05/24/2026
I’d rather not think of it as a collapse, but rather an opportunity for discussion and understanding. Let’s keep talking…
The title made me defensive at first. I don't need someone telling me I'm collapsing as a parent. But I picked it up because I kept seeing the same thing in my own home and in my friends' kids, more anxiety, less resilience, and a strange kind of entitlement mixed with fragility.
Sax is a family physician and psychologist, and he's not writing clickbait. He's spent decades in practice, and his argument is simple: we've stopped parenting like adults and started treating our kids like mini-adults who can reason, self-regulate, and make good decisions. And they can't. Because they're children.
What stuck with me:
1. Kids need authority, not friendship. Sax says we've confused being "nice" with being a good parent. Your kid doesn't need you to be their best friend. They need you to set limits, say no, and mean it. When you don't, they actually feel less safe, not more.
2. The smartphone is rewiring childhood. This isn't a "phones are bad" rant. He shows real data: since smartphones became universal (around 2012-2015), rates of anxiety, depression, and loneliness in kids have skyrocketed. Not a coincidence. He's not anti-tech, but he's very pro-delay.
3. Resilience comes from failure, not from being protected. We've gotten so scared of our kids being uncomfortable that we step in constantly. Homework forgotten? We email the teacher. Friend drama? We text the other mom. Sax's point: let them struggle. That's how they grow.
4. Respect is not optional. He makes a distinction between respecting a child as a person (yes) and treating them as an equal decision-maker (no). Kids who don't learn to respect adults, teachers, grandparents, coaches, also don't learn self-respect. They just learn that no one is in charge.

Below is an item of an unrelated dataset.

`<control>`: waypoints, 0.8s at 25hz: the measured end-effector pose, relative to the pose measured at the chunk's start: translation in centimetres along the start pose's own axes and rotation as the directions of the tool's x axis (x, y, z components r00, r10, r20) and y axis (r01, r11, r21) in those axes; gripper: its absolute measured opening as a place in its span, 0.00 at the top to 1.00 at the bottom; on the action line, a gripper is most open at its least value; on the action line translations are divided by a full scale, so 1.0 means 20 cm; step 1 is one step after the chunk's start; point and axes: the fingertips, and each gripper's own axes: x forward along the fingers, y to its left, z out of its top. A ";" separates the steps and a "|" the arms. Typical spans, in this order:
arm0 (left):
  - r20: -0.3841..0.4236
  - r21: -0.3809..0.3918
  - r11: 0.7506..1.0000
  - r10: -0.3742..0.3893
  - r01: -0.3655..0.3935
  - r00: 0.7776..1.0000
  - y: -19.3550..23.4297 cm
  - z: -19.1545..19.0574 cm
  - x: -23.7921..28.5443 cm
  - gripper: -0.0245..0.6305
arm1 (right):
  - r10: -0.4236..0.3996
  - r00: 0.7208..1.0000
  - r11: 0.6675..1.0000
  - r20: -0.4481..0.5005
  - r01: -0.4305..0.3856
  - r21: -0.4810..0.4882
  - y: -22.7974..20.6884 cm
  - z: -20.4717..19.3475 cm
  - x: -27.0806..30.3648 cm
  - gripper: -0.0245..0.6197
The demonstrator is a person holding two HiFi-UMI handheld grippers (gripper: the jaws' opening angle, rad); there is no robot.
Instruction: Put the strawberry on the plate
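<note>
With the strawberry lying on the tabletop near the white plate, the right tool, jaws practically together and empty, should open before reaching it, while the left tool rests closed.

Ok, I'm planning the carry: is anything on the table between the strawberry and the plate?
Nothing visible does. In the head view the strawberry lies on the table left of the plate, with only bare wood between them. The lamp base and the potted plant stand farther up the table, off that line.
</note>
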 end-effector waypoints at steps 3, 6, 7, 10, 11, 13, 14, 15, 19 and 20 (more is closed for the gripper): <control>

5. The "self-esteem" movement backfired. We told every kid they were special and amazing regardless of effort. Now we have teenagers who crumble at the slightest criticism because they never learned to handle being bad at something first. Praise effort, not existence.
This book made me uncomfortable. That's why I'm glad I read it. I've already changed how I handle bedtime arguments, screen time, and especially how I respond when my kid says "you're so mean." I just say "yep" and move on now. Feels weird. Works better.
If you've felt like something is off with this generation of kids but can't put your finger on it, read this. You won't agree with everything. But you'll think differently tomorrow morning when your kid asks for the third cookie.